> **PROBLEM REQUIREMENTS**:
Across the entries below, the lines containing "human" should be counted and only their number returned.

> **EXTRACTED INFORMATION**:
⟨

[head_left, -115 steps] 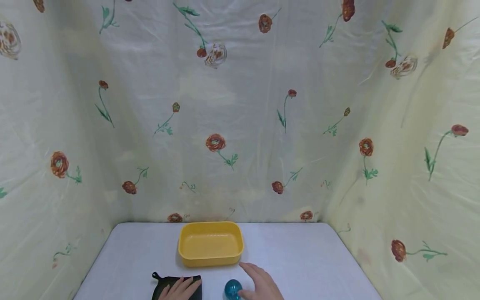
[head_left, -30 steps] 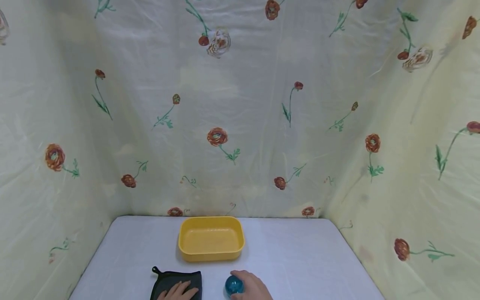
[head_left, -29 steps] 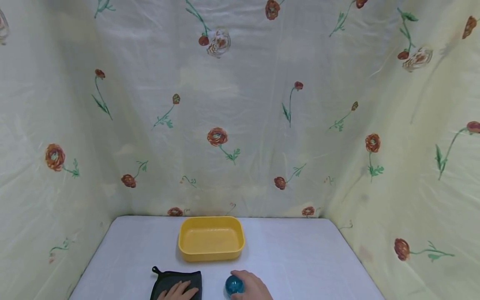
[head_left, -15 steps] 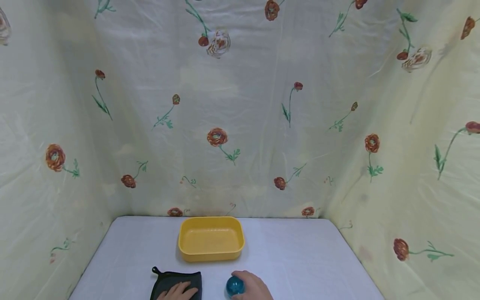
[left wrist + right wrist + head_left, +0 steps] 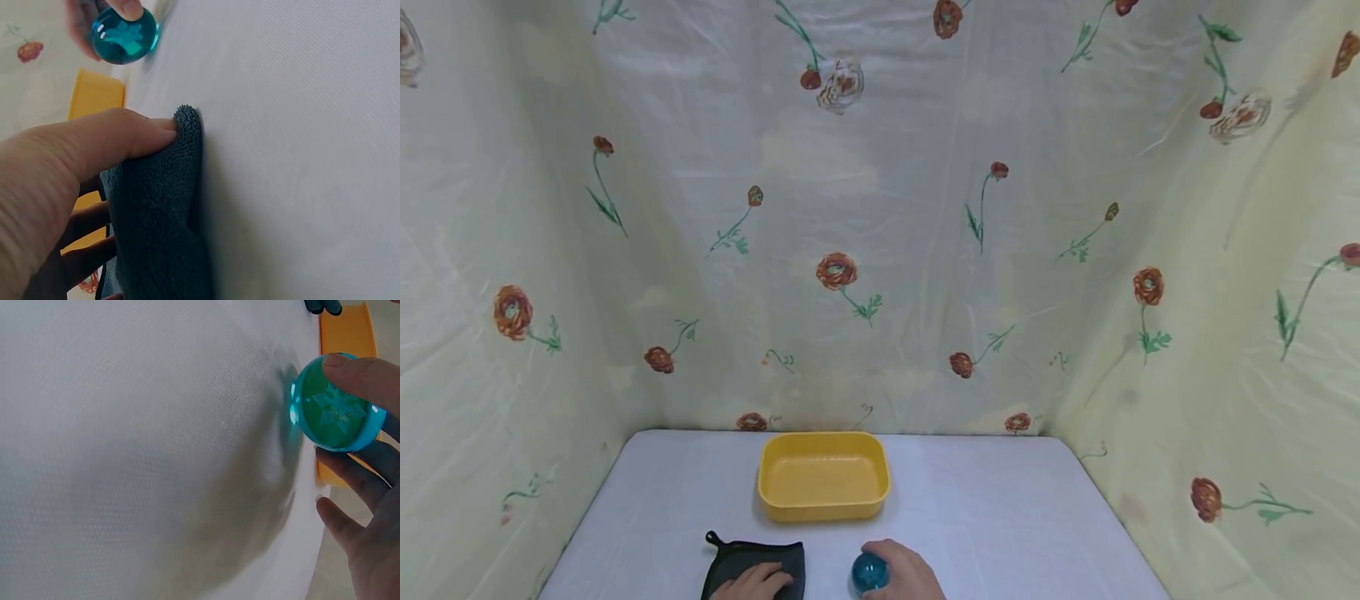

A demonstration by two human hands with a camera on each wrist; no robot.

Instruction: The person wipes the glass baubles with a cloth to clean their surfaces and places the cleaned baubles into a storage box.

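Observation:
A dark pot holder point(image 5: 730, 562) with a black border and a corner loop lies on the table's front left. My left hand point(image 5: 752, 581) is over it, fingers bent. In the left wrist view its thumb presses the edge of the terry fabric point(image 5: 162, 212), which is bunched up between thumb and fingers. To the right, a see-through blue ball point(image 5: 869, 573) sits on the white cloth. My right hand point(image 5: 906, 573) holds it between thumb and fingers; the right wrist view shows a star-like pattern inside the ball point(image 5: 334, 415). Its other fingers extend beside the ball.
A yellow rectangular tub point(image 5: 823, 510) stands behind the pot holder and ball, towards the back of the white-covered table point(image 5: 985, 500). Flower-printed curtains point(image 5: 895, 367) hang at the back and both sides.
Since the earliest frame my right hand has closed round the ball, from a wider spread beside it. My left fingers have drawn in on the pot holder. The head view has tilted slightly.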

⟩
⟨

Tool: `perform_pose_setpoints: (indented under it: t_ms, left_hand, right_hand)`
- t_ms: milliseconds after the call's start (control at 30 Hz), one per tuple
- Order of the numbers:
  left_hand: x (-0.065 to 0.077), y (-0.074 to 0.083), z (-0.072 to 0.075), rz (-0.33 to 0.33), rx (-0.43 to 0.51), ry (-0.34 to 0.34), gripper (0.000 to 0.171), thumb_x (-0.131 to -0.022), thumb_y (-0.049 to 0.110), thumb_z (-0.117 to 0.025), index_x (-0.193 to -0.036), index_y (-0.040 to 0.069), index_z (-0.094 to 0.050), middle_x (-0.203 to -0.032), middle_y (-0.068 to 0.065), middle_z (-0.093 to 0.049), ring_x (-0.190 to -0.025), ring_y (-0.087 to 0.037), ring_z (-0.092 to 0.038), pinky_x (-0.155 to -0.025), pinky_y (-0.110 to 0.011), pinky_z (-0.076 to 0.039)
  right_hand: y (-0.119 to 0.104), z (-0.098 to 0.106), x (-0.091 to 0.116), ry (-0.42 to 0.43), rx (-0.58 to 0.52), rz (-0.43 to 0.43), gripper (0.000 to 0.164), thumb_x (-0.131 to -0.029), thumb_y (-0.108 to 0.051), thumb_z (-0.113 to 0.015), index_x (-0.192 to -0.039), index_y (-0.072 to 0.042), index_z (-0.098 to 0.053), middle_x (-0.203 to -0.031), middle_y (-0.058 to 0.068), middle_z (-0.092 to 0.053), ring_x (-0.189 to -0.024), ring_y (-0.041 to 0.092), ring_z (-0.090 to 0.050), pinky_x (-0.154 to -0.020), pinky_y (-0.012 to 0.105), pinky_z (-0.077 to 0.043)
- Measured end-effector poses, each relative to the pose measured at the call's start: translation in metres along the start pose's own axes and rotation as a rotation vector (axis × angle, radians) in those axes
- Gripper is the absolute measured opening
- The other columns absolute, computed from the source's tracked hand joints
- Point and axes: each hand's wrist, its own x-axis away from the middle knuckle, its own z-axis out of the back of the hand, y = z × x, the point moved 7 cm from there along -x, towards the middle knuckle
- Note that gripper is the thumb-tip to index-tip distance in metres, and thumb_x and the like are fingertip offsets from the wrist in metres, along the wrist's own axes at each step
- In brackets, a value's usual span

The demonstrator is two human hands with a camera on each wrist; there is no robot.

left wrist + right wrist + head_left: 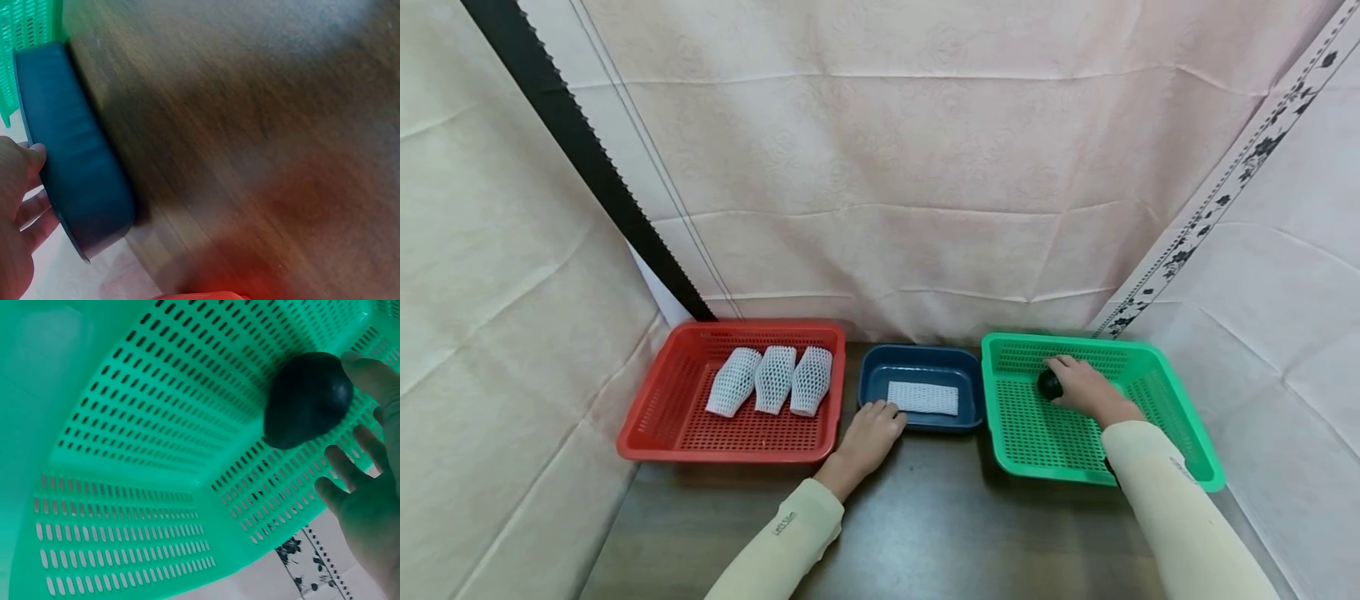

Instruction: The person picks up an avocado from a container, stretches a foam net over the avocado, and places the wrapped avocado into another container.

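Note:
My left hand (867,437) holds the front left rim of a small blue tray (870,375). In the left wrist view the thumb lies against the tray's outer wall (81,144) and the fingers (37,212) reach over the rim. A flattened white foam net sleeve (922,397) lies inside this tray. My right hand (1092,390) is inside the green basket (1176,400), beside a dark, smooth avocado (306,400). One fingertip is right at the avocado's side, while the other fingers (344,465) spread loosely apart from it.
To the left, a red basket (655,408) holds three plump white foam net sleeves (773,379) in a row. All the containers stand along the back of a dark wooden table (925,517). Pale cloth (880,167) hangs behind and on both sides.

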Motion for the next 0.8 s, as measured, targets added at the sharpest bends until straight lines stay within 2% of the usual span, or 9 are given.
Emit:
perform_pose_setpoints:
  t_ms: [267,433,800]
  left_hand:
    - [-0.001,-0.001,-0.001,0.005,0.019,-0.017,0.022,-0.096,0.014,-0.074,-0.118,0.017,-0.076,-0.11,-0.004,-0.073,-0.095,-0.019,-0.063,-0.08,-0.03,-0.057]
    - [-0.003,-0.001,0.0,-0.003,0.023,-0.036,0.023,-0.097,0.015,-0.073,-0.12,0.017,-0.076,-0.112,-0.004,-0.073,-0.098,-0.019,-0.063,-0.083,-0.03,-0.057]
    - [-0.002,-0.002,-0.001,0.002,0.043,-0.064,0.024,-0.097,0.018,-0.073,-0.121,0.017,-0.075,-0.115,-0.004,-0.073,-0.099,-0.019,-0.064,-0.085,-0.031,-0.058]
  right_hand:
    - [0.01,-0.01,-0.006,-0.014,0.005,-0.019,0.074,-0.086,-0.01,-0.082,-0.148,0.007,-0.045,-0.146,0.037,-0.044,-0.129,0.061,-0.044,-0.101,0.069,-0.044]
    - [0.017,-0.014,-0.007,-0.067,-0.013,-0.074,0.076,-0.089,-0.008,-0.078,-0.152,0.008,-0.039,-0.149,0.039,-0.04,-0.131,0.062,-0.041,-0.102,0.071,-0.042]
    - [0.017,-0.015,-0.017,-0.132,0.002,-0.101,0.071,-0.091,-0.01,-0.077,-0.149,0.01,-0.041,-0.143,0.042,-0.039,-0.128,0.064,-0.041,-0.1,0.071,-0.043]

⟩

> **FINISHED TASK**:
2